*Task to complete*. Restate exactly the lines that run from the start of the records below to the line containing "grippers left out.", counting both ends, and nothing else; pictures stay out.

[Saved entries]

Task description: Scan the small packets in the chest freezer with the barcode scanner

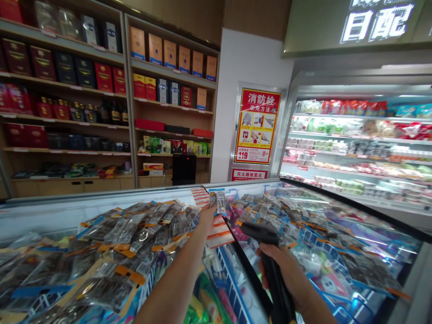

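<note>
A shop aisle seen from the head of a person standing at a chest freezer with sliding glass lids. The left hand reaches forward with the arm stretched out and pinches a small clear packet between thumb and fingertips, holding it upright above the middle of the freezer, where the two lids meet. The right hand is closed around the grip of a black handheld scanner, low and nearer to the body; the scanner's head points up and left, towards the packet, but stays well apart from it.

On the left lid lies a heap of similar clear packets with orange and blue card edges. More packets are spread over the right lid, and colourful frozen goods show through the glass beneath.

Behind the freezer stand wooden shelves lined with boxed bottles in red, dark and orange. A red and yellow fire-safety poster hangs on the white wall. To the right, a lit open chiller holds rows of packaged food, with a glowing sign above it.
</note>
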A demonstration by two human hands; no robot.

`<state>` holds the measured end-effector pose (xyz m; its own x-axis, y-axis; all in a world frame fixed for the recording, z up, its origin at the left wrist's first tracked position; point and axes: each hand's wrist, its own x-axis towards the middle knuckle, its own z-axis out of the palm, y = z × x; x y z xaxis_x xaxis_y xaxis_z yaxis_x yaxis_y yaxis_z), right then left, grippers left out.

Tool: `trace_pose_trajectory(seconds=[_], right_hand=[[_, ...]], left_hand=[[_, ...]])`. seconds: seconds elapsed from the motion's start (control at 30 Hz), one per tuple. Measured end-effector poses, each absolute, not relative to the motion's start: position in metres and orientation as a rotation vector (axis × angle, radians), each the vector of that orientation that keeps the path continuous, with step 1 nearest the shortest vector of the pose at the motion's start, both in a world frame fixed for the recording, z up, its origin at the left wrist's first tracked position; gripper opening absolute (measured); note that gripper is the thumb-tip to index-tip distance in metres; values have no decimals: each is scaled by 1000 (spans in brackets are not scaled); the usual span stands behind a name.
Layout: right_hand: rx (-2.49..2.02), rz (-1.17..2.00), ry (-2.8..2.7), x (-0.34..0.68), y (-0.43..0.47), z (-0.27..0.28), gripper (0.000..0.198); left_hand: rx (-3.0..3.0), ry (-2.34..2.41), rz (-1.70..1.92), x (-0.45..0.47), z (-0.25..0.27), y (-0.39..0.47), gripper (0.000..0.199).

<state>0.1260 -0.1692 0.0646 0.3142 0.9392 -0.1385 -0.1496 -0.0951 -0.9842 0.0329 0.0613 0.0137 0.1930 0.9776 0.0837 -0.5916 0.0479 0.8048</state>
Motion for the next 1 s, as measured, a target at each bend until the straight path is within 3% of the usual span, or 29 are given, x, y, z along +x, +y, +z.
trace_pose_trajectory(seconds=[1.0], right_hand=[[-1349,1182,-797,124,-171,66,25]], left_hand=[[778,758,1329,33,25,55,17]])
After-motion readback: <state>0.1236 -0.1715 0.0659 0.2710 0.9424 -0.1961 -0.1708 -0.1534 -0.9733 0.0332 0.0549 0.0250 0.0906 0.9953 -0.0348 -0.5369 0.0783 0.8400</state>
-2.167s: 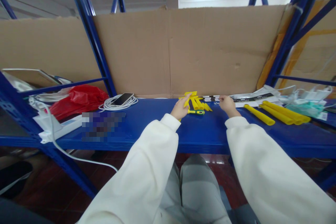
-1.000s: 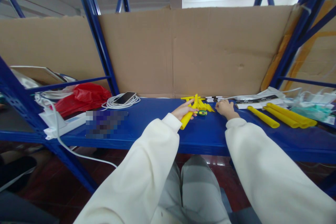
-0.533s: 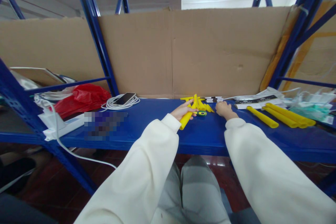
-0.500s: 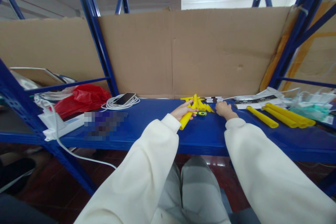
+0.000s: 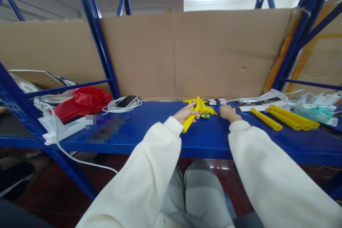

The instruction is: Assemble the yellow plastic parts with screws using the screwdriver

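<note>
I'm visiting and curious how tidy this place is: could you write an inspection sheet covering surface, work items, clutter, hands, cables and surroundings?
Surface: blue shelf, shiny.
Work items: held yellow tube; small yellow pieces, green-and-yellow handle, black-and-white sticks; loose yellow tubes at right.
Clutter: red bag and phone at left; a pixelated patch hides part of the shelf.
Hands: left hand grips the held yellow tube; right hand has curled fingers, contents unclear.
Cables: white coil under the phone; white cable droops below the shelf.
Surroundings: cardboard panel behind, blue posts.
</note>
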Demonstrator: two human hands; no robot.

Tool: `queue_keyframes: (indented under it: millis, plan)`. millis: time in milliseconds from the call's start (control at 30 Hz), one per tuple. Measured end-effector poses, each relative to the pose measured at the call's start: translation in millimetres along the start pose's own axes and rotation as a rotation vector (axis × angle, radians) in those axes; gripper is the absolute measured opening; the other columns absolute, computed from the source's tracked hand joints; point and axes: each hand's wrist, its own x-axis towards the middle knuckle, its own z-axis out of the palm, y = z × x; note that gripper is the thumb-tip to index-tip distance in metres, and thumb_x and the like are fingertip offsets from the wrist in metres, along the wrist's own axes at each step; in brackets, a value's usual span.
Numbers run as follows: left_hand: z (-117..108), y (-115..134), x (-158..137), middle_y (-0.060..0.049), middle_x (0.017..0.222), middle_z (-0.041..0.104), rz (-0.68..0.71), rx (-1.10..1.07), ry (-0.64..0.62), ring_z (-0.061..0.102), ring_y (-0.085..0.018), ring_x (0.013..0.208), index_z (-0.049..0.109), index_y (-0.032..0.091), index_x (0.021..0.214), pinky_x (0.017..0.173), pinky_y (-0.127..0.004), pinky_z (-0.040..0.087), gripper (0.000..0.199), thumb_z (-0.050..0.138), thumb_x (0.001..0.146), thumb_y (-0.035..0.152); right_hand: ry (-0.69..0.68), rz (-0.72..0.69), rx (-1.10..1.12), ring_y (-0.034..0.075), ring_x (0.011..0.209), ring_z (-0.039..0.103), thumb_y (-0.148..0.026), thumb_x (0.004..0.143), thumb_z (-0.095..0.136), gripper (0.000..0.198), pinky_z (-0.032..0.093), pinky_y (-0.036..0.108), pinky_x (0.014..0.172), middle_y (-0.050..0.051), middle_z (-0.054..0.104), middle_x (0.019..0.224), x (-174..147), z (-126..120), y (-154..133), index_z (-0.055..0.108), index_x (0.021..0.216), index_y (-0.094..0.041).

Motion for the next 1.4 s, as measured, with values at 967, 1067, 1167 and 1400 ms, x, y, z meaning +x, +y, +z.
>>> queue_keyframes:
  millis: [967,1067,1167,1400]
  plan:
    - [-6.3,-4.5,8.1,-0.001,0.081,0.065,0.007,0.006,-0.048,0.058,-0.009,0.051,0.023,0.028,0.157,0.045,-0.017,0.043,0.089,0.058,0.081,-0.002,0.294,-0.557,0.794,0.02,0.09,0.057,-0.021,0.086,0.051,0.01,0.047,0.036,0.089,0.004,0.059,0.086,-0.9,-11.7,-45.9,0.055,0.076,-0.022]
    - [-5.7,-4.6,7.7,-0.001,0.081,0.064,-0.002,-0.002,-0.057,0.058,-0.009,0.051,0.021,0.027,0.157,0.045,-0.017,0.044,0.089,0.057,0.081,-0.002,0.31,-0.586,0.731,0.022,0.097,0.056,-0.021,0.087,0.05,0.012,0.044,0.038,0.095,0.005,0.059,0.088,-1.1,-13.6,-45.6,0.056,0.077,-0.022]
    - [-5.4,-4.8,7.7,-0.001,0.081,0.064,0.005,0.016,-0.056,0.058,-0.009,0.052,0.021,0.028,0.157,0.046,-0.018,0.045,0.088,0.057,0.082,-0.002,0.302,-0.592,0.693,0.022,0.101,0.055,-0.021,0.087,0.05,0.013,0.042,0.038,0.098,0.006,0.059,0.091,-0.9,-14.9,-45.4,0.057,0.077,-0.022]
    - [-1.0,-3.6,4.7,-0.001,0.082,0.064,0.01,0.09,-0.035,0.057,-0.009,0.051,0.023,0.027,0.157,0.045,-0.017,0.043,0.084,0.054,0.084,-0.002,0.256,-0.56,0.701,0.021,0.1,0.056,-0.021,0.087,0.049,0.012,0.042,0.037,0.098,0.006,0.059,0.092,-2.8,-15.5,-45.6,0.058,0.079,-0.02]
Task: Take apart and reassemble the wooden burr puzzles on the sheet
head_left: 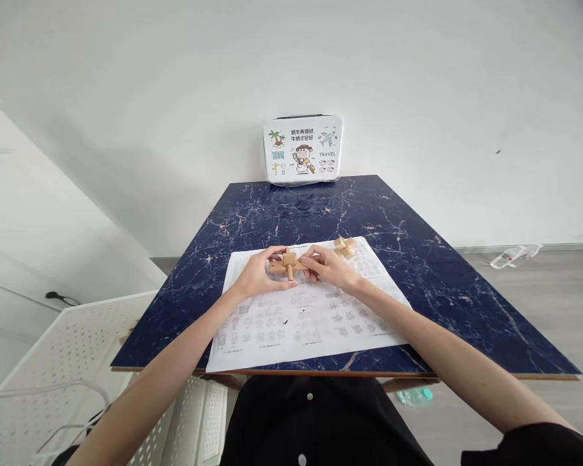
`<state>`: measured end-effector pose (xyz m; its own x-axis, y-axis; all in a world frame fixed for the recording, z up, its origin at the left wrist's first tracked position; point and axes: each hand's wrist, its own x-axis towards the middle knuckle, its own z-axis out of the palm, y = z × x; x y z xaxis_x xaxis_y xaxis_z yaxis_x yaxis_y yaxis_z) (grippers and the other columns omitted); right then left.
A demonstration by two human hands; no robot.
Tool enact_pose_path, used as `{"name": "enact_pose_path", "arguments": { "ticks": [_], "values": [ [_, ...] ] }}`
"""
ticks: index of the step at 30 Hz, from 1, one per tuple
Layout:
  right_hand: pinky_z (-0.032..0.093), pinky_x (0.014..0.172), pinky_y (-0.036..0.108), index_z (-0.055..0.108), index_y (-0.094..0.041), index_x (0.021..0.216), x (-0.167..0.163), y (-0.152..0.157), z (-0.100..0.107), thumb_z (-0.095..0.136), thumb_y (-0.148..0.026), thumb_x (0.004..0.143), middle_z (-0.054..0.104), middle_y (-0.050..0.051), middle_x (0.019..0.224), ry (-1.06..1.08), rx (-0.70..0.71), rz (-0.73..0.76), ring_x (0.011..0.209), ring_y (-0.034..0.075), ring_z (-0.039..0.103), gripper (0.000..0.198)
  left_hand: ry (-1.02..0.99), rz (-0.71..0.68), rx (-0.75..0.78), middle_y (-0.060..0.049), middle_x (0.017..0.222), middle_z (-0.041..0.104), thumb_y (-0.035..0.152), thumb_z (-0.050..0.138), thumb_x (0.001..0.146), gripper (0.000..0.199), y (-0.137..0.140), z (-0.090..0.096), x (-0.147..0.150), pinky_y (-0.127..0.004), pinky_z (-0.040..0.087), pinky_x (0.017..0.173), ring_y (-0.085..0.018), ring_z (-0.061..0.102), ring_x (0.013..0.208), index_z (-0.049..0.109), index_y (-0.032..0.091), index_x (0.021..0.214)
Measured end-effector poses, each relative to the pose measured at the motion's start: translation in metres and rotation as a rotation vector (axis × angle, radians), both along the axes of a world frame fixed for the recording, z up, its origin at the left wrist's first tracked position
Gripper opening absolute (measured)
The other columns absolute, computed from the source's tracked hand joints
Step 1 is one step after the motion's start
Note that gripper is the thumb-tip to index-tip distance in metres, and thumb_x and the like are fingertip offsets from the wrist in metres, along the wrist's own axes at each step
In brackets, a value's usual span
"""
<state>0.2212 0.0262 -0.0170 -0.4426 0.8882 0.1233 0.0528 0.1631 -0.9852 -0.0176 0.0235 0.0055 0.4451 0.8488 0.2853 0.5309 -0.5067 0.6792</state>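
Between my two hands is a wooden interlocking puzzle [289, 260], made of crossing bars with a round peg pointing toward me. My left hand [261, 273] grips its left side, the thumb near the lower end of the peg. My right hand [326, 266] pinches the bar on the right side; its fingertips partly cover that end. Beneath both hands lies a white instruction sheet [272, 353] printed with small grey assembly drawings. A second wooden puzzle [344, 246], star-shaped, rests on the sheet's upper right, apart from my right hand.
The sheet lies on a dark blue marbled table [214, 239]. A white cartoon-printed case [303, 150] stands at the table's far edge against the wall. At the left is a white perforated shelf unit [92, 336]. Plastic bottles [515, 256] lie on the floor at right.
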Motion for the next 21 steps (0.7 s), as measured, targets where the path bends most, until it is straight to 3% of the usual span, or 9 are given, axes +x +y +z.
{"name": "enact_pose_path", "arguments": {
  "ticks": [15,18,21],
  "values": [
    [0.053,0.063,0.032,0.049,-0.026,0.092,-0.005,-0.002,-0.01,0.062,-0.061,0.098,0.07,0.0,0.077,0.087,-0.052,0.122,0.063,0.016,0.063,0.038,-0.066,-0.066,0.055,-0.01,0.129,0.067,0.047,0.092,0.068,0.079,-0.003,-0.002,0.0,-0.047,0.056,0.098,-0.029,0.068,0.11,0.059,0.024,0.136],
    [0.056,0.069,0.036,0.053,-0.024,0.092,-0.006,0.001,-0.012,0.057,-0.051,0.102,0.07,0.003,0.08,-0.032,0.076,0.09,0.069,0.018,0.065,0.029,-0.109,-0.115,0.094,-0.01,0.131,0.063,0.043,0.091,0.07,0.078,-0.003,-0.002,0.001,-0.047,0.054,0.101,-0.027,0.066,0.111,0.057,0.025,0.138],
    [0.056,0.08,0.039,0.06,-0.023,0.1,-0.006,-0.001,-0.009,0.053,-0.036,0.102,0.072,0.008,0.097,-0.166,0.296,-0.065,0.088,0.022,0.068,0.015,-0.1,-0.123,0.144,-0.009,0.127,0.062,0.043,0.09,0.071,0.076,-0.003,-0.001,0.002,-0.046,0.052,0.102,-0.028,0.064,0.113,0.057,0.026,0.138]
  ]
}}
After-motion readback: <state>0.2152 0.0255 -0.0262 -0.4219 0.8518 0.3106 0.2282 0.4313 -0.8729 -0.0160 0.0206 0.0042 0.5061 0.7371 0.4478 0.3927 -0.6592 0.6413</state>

*Response area*.
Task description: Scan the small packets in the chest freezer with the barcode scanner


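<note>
A shop aisle seen from the head of a person standing at a chest freezer with sliding glass lids. The left hand reaches forward with the arm stretched out and pinches a small clear packet between thumb and fingertips, holding it upright above the middle of the freezer, where the two lids meet. The right hand is closed around the grip of a black handheld scanner, low and nearer to the body; the scanner's head points up and left, towards the packet, but stays well apart from it.

On the left lid lies a heap of similar clear packets with orange and blue card edges. More packets are spread over the right lid, and colourful frozen goods show through the glass beneath.

Behind the freezer stand wooden shelves lined with boxed bottles in red, dark and orange. A red and yellow fire-safety poster hangs on the white wall. To the right, a lit open chiller holds rows of packaged food, with a glowing sign above it.
</note>
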A demonstration by two human hands; no robot.

`<state>` holds the measured end-effector pose (xyz m; its own x-axis, y-axis; all in a world frame fixed for the recording, z up, its origin at the left wrist's first tracked position; point and axes: each hand's wrist, its own x-axis towards the middle knuckle, its own z-axis out of the palm, y = z × x; x y z xaxis_x xaxis_y xaxis_z yaxis_x yaxis_y yaxis_z), right then left, grippers left out.

The exercise has been finished.